TASK TO COMPLETE: An exact copy of each line below is needed, with no images in it.

>>>

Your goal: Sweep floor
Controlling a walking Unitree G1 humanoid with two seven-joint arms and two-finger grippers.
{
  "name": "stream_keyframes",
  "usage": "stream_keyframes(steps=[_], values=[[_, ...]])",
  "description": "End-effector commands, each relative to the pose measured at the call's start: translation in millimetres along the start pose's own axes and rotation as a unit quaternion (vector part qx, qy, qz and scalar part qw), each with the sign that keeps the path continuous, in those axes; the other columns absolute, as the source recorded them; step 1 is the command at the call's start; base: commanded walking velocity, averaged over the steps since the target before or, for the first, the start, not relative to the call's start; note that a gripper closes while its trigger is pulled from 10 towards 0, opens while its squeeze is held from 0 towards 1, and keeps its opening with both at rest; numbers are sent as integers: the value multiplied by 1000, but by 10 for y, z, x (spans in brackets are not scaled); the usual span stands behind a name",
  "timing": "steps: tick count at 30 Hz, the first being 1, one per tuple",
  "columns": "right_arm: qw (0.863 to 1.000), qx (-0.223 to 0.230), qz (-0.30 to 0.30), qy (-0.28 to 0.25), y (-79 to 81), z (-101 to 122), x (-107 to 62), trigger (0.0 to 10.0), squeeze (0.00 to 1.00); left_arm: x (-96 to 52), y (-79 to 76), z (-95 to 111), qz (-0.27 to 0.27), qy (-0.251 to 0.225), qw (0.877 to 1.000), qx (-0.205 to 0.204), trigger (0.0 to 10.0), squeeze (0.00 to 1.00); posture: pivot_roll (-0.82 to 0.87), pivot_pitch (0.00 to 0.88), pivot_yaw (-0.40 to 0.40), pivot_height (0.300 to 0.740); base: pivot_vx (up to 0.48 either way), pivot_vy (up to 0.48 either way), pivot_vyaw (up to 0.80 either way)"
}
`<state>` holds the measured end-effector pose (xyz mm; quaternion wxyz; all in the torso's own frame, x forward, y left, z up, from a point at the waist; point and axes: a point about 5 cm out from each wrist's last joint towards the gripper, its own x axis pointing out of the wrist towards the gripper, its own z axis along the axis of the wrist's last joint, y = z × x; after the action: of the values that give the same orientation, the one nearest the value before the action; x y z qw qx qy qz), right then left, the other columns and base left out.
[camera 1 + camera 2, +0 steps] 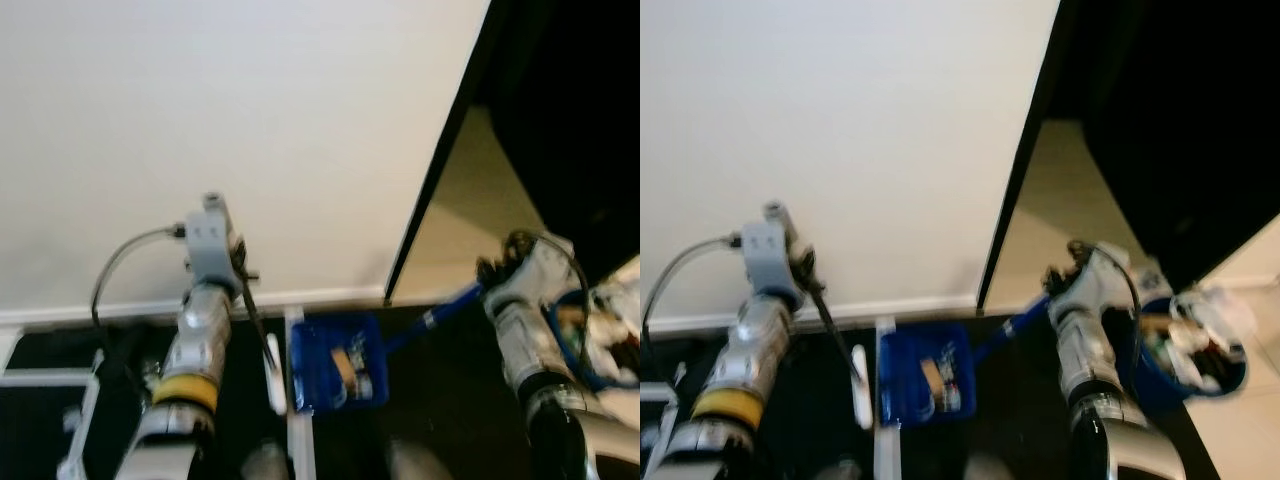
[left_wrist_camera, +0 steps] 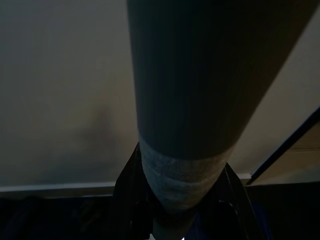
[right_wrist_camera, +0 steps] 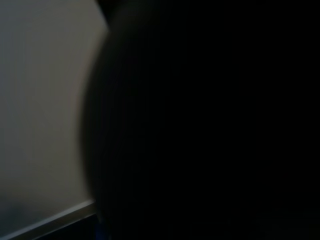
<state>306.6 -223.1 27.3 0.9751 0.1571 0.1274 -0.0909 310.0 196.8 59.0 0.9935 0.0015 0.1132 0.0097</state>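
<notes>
Against the smooth white wall [image 1: 250, 120], left pincer [image 2: 172, 220] pinching a round grey broom handle [image 2: 200, 75].

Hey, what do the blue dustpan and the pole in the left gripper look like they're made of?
The blue dustpan looks like moulded plastic: saturated, even colour, thin raised walls, a slight sheen. The pole looks like dark, smooth, matte-coated metal or plastic, I can't tell which; a paler, rougher band, perhaps tape, wraps it where the left gripper clasps it.
</notes>
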Motion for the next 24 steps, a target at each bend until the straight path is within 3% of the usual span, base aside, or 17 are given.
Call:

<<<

ANSWER FOR THIS EXERCISE:
Your goal: Sweep floor
Controlling a walking Unitree G1 humanoid with two seven-joint arms and two-finger grippers.
{
  "name": "stream_keyframes",
  "usage": "stream_keyframes(steps=[_], values=[[_, ...]])",
  "description": "End-effector commands, each relative to the pose measured at the call's start: translation in millimetres along the start pose's own axes and rotation as a unit quaternion (vector part qx, qy, qz and scalar part qw), each with the sign that keeps the path continuous, in those axes; the other columns absolute, as the source recorded them; step 1 is the command at the call's start; base: commanded walking velocity, averaged over the steps since the target before or, for the first, the start, not relative to the call's start; note that a gripper closes while its trigger is pulled from 10 towards 0, opens while its squeeze is held from 0 towards 1, and keeps its opening with both at rest; numbers are sent as integers: the value multiplied by 1000, but by 10 for y, z, x (spans in brackets are not scaled); the usual span stands behind a name",
  "timing": "steps: tick count at 30 Hz, the first being 1, one per tuple",
  "columns": "right_arm: qw (0.863 to 1.000), qx (-0.223 to 0.230), qz (-0.30 to 0.30), qy (-0.28 to 0.25), y (-79 to 81), z (-101 to 122), x (-107 to 62), trigger (0.0 to 10.0), squeeze (0.00 to 1.00); left_arm: x (-96 to 52), y (-79 to 76), z (-95 to 111), qz (-0.27 to 0.27), qy (-0.251 to 0.225), qw (0.877 to 1.000), qx (-0.205 to 0.204), trigger (0.0 to 10.0), squeeze (0.00 to 1.00); posture: pivot_roll (-0.82 to 0.87), pivot_pitch (0.00 to 0.88), pivot_yaw (-0.40 to 0.40), pivot_height (0.300 to 0.740); base: pivot_vx (up to 0.48 either way), pivot_vy (up to 0.48 either way), pivot_vyaw (up to 0.80 either way)"
}
`<state>` holds the measured end-effector pose (xyz mm; quaternion wxyz; all in the torso's own frame, x forward, y left, z up, from a point at the waist; point and axes: a point about 5 cm out from each wrist's last joint towards the gripper, its own x axis pointing out of the wrist towards the gripper, its own z axis along the axis of the wrist's last joint, y = z × x; after the action: of the values that give the same orientation, the one nearest the value before the action; x y z qw qx qy qz), right then left, the other columns and base left out.
[camera 1 + camera 2, +0 steps] 
[left_wrist_camera, +0 steps] 
[right_wrist_camera, +0 steps] 
<state>306.6 -223.1 27.3 0.9751 0.1571 0.1274 -0.0909 310.0 196.8 59.0 0.9935 0.0015 0.1132 0.0097</state>
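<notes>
Against the smooth white wall [image 1: 250, 120], left pincer [image 2: 172, 220] pinching a round grey broom handle [image 2: 200, 75].

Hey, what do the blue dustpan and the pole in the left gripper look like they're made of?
The blue dustpan looks like moulded plastic: saturated, even colour, thin raised walls, a slight sheen. The pole looks like dark, smooth, matte-coated metal or plastic, I can't tell which; a paler, rougher band, perhaps tape, wraps it where the left gripper clasps it.
</notes>
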Motion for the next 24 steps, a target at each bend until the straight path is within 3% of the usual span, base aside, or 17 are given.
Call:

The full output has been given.